New to Peltarion? Discover our deep learning Platform

A single deep learning platform to build and deploy your projects, even if you’re not an AI superstar.

FIND OUT MORE

Learning rate schedule

Learning rate schedule lets you vary the learning rate as the training progresses.

When you train a model, the optimizer decides on the direction that gives the largest gradient descent of the loss function.

The learning rate is controlling the size of the update steps along the gradient. This parameter sets how much of the gradient you update with, a

  • Larger learning rate let the model converge faster but may overstep the optimal point

  • Smaller learning rate is more receptive to the loss function but may require more epochs to converge and may get stuck in local minima.

The Learning rate schedule allows you to start training with larger (or smaller) steps and change the learning rate, according to a schedule.

Learning rate schedule can give better training performance

There is no go-to schedule for all models. Changing the learning rate, in general, has shown to make training less sensitive to the learning rate value you pick for it. So using a learning rate schedule can give better training performance and make the model converge faster.

How to use learning rate scheduling

It’s almost always a good idea to use a schedule. For most models, try the exponential decay schedule first.

The best learning rate depends on the dataset and task that your model is learning. In many cases, it also depends on how close your model already is to the optimal solution.
The Learning rate schedule helps you with both aspects, since it sweeps over a range of learning rates, getting smaller as the model is expected to reach its optimal solution.

Possible to use a higher max learning rate

As a rule of thumb, compared to training without a schedule, you can use a slightly higher maximum learning rate. Since the learning rate changes over time, the whole training is not so sensitive to the value picked.

Exponential decay

For most models, it makes sense to try out the exponential decay schedule first.

The exponential schedule divides the learning rate by the same factor (%) every epoch. This means that the learning rate will decrease rapidly in the first few epochs, and spend more epochs with a lower value, but never reach exactly zero.

\[\text{Learning rate}(epoch) = \text{Initial learning rate} * (1 - \frac{\text{Decay rate}}{100})^\text{epoch}\]

Example:

Exponential decay graph
Figure 1. The learning rate decreases exponentially.

Parameters

Decay per epoch (%): Factor to decrease the Learning rate. Default: 5

Linear decay

The linear schedule decreases the learning rate by the same amount (decrement) every epoch. Depending on the Decrement per epoch, the learning rate can reach zero quite fast, so set the value depending on the Learning rate.
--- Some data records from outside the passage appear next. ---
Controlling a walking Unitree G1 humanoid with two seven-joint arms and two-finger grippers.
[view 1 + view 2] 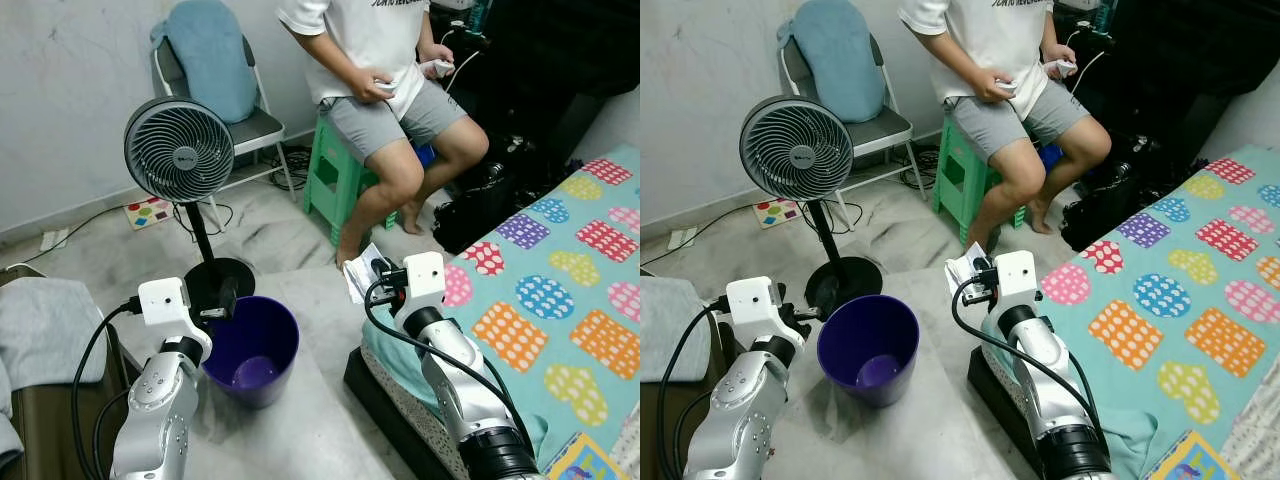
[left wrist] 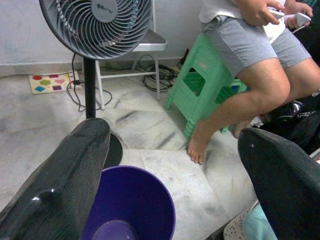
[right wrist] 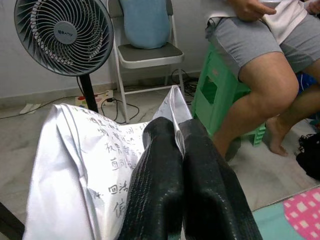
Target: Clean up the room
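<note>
Holding a silvery wrapper (image 3: 95, 165) with printed text: right gripper (image 1: 372, 275) has its fingers (image 3: 165, 190) pinched together on the edge, raised over the floor between the bed (image 1: 560, 290) and the purple bin (image 1: 252, 350). Bin sits just off to the robot's left, open mouth up, little inside from what I can see.

Left gripper (image 1: 222, 303) hovers at the bin's near rim, fingers (image 2: 60, 180) spread wide, nothing in them.

Handling guess: wrapper is thin, light, floppy and a bit slick, so it will flutter and may cling on release. Edge pinch looks adequate; a grip deeper into the sheet would be safer.

Fan (image 1: 178, 150) stands right behind the bin, and a seated person (image 1: 380, 90) is beyond.
</note>
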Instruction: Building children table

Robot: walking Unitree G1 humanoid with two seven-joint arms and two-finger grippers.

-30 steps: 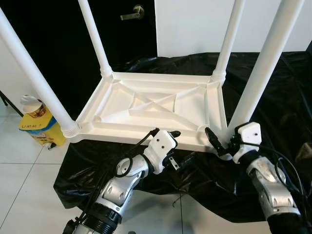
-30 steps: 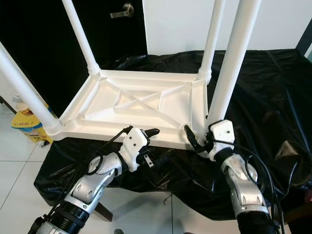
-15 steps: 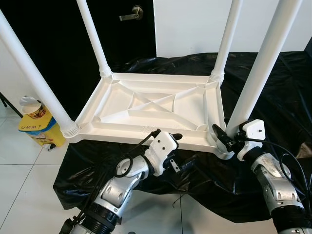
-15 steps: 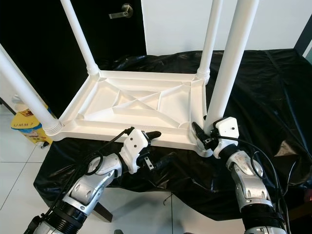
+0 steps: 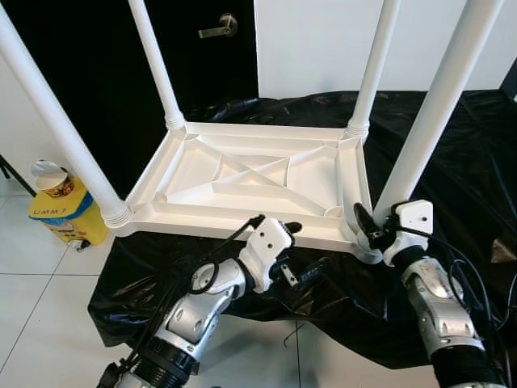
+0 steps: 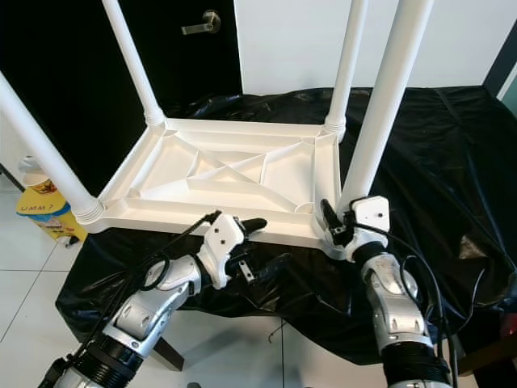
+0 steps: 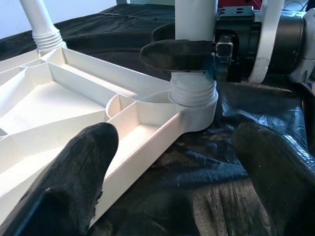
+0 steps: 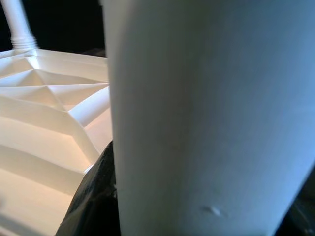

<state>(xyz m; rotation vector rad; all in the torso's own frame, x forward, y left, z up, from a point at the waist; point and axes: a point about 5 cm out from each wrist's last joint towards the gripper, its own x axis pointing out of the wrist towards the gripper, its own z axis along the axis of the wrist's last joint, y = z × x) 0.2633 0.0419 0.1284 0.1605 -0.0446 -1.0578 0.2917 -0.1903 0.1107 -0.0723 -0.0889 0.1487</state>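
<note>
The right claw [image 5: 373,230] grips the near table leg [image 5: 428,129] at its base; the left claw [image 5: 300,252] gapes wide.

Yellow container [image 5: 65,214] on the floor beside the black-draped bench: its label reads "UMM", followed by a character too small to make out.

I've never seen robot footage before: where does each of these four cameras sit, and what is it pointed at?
Left and right eye views: on the head, looking down at the upturned table; both arms show.
Left wrist view: along the left gripper, toward the near right leg; its fingers show.
Right wrist view: pressed against that leg.
Shared: the leg, with the right gripper around it.
</note>
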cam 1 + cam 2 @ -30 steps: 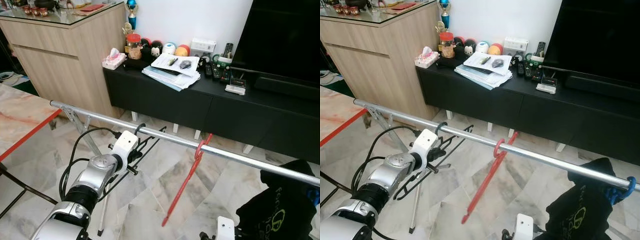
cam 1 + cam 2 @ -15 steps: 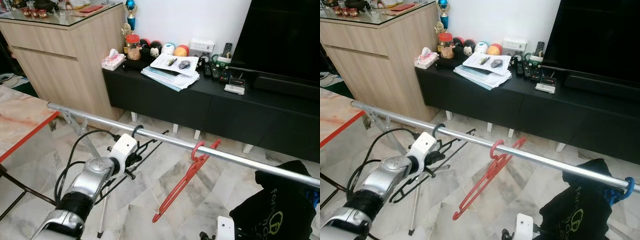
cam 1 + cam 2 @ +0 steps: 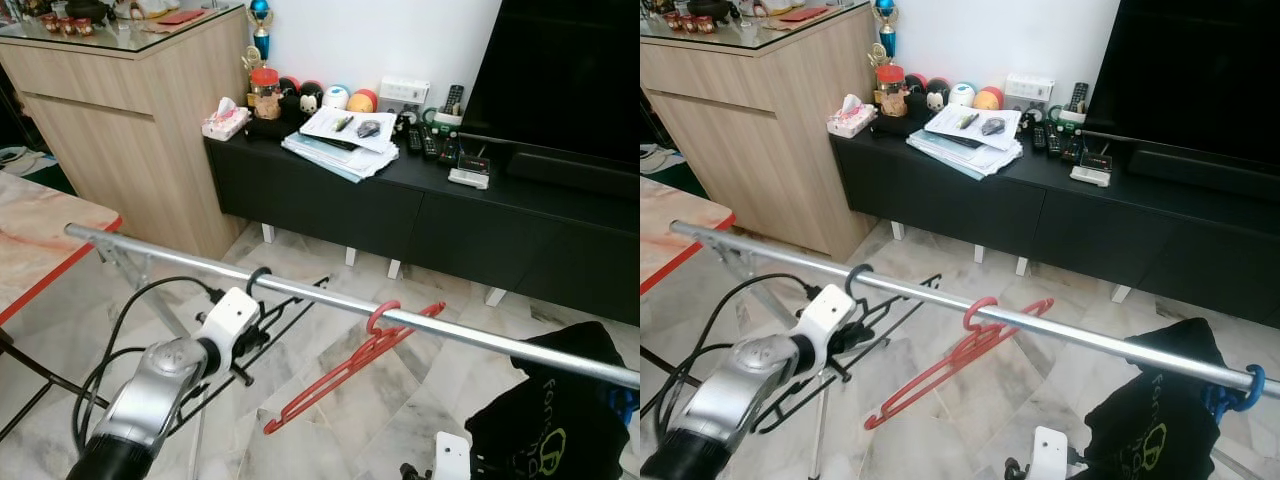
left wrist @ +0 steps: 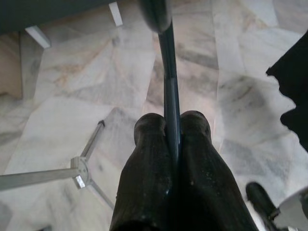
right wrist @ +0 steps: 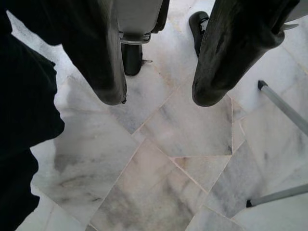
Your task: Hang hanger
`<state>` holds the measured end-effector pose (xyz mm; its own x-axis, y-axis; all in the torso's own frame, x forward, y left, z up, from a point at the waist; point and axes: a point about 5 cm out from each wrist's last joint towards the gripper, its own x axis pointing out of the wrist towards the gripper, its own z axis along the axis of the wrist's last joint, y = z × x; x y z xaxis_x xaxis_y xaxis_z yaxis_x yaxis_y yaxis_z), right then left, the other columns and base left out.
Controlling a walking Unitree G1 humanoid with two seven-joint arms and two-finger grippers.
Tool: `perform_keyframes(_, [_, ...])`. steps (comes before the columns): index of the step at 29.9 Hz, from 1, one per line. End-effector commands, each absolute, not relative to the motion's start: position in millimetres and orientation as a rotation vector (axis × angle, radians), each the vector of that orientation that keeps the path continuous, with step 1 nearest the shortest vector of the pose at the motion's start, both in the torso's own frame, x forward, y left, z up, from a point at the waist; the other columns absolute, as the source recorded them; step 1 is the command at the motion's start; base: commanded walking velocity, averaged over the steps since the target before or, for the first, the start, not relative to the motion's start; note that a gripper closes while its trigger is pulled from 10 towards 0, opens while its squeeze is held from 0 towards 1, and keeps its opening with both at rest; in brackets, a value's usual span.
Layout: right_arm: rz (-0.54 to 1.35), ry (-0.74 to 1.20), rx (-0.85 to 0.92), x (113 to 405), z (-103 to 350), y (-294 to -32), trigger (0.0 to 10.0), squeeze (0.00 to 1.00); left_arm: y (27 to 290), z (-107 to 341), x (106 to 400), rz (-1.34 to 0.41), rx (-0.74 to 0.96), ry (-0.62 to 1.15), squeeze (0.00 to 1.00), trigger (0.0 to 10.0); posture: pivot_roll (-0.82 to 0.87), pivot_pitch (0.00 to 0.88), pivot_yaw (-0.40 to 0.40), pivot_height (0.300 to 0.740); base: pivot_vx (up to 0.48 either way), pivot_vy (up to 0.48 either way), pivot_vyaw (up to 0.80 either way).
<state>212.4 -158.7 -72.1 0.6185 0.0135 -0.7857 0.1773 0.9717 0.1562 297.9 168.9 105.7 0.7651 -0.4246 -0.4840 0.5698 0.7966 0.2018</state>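
A black wire hanger (image 3: 285,315) has its hook (image 3: 258,280) over the silver rail (image 3: 470,338). My left gripper (image 3: 252,338) is just below the rail, shut on the hanger's thin bar (image 4: 171,103), which runs between the two black fingers (image 4: 149,144). A red hanger (image 3: 340,372) is hooked on the rail to the right of it, with its body swung up towards the left. My right gripper (image 5: 159,94) is low over the marble floor beside a black garment (image 5: 21,110), open with nothing between its fingers.
A black garment (image 3: 555,415) hangs from the rail's right end on a blue hanger (image 3: 1238,392). Behind the rail stand a low black TV console (image 3: 400,205) and a wooden cabinet (image 3: 130,120). The rack's legs (image 3: 130,270) spread over the floor at the left.
The view has shifted, so the rail sits lower and further left. The red hanger has swung from hanging nearly straight down to tilting up to the left. My left gripper stays on the black hanger.
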Motion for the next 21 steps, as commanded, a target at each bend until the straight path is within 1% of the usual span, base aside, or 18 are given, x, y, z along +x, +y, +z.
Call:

\[\text{Learning rate}(epoch) = \text{Initial learning rate} - (\text{Epoch} * \text{Decrement per epoch})\]

Example:

Linear decay graph
Figure 2. Linear decay with Learning rate=0.01 and Decrement per epoch=0.002.

Parameters

Decrement per epoch: Decrease of learning rate per epoch. Update depending on the set Learning rate Default: 0.0001.

Triangle schedule

The triangle schedule consists of two parts:

  • The first is a linear learning rate increase during Warm-up epochs proportion no of epochs, from 0 up the set Learning rate.

  • The second part is a linear decay that decreases the learning rate by the same Decrement per epoch.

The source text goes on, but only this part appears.